Recently, Seyyed Ebrahim Raeisi, the Iranian President Hassan Rouhani’s major rival in upcoming elections, said the refinery should have become fully operational in 2014 and the delay cost billions of dollars to Iran. He claimed that the refinery was completed by 70.4 percent when Rouhani took office in mid-2013.
Oil Ministry released a report Apr. 4, saying the progress in the project in mid-2013 was only 47.9 percent. The ministry accused Raeisi’s advisors of giving him false information.
“Raeisi’s advisors were in ex-president Mahmoud Ahmadinejad’s administration and they should clarify why the project started in 2007 and was completed by less than half in 2013,” the Oil Ministry said.
Why Iran started the project?
Iran started construction of the refinery in 2007, after UN Security Council adopted three resolutions on the country’s disputed nuclear program. The feedstock of this refinery is gas condensate and it seems Iran was preparing to possible oil-related sanctions similar to what were imposed on Iraq during Saddam Hussein regime. Such a scenario really happened in 2012, when the West imposed oil-related sanctions on Tehran, leading to shutting off some oil fields and a 1 mb/d decline in oil output to 2.8 mb/d.
However, gas condensate – also called ultra-light oil – is extracted from gas fields and Iran was not able to shut down its gas fields due to the country’s extreme need for natural gas. Iran had to store above 50 million barrels of unsold gas condensate on tankers during the sanctions era. Iranian officials even put the stockpile volume at 70 mb.
Iran was producing about 250,000 b/d of gas condensate in 2010, of which about 225,000 b/d (11.267 million tons) was exported. However, Iran has boosted gas condensate production, especially during Rouhani’s administration, to 560,000 b/d in 2016, while the domestic demand increased to 160,000 b/d, all of which was consumed in petrochemical plants.
During last year, after elimination of sanctions in January 2016, Iran finally got rid of restrictions and increased gas condensate export by about 77.8 percent to 18.663 million tons (or 375,000 b/d), said a Customs Administration report. The figure doesn’t include the stockpiled gas condensate sale as well as the stockpile abroad. According to Iranian officials’ statements, the total gas condensate sale was 206 million barrels.
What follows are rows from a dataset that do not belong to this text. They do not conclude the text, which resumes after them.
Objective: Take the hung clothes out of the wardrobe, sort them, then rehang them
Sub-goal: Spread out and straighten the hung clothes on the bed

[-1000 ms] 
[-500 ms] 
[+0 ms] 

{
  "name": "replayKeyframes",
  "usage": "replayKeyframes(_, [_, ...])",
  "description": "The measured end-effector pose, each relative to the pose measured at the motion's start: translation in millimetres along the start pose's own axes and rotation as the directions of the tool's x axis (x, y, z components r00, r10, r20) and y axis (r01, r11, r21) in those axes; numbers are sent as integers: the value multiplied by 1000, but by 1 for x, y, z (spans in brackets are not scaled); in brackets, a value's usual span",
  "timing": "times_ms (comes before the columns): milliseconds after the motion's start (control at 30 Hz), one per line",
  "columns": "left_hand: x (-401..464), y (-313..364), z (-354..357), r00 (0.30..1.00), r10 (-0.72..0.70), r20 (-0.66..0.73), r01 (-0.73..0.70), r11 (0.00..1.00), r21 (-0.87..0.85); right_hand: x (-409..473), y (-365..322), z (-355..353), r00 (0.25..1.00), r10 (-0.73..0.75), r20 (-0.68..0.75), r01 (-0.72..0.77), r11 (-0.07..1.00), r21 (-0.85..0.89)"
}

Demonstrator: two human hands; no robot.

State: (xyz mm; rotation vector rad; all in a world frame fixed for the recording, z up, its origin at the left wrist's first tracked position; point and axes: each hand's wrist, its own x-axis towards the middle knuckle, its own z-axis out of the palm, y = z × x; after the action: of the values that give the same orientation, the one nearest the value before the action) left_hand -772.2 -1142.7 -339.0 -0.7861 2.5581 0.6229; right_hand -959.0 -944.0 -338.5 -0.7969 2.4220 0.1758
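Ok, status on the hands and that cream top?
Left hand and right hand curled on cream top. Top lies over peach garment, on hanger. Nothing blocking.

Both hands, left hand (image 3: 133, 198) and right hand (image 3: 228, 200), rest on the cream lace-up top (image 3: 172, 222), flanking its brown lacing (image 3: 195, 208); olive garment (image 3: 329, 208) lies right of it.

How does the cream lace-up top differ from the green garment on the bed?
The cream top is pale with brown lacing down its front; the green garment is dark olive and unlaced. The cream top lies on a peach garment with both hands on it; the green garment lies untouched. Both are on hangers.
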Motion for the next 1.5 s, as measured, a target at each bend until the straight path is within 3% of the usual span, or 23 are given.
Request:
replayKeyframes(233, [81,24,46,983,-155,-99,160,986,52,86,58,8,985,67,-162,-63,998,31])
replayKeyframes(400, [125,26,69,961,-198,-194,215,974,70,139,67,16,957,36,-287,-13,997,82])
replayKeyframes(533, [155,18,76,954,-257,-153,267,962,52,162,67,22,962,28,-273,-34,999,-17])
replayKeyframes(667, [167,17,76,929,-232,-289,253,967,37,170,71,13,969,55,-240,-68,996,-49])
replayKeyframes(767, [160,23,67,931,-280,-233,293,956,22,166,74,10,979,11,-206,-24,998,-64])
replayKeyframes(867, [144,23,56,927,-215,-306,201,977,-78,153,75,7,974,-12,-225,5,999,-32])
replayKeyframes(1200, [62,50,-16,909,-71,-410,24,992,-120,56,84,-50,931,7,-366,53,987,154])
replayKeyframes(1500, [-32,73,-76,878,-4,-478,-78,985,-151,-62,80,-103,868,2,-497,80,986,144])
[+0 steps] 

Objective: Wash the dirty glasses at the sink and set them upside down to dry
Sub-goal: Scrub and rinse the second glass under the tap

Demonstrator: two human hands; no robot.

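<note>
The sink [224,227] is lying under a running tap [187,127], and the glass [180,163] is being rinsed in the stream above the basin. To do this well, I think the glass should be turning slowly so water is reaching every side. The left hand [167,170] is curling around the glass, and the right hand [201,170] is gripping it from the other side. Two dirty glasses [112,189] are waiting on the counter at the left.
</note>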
Iran also plans to complete the South Pars phases (except for Phase 11) in coming two years, and the gas condensate output would exceed 900,000 b/d. Meanwhile, Donald Trump has less tolerance to Iran’s policy compared to his predecessor Barack Obama, and the possibility of new sanctions on Iran is very high.
Therefore, Iran extremely needs to complete the Persian Gulf Star Refinery, both for becoming self-sufficient in gasoline production and also to avoid storing tens of millions of gas condensate on tankers for years again.
During Ahmadinejad’s presidency, contractors of the refinery changed three times and $2.3 billion investment was spent to the project, despite the initial plan which projected a full completion of the project in 2011 with $3 billion expenditures.
According to officials, the total expenditures on the project reached $3.7 billion as of May 2017 and it would become fully operational by March 20.
Iran’s gasoline demand
Iran consumed 74.5 million liters per day (ml/d) of gasoline last year, which was above 5 percent more than the previous year. It imported about 12 ml/d of gasoline, or about 30 percent more than the previous year.
The full completion of the first phase of Persian Gulf Star would add 12 ml/d of gasoline to production level. However, it doesn’t seem that the country will become self-sufficient this year, because it also has demand growth.
Iran plans to complete four refineries, with overall capacity of 1.290 mb/d, and inaugurate them in the coming years.
The Persian Gulf Star Refinery will add 360,000 b/d, while Siraf Complex, Anahita and Bahman Geno refineries will add 480,000 b/d, 150,000 b/d and 300,000 b/d to Iran’s current refining capacity, which stands at 1.8 mb/d.
Iran’s current nominal oil refining capacity stands at 1.8 mb/d, but the actual capacity is less than 1.7 mb/d.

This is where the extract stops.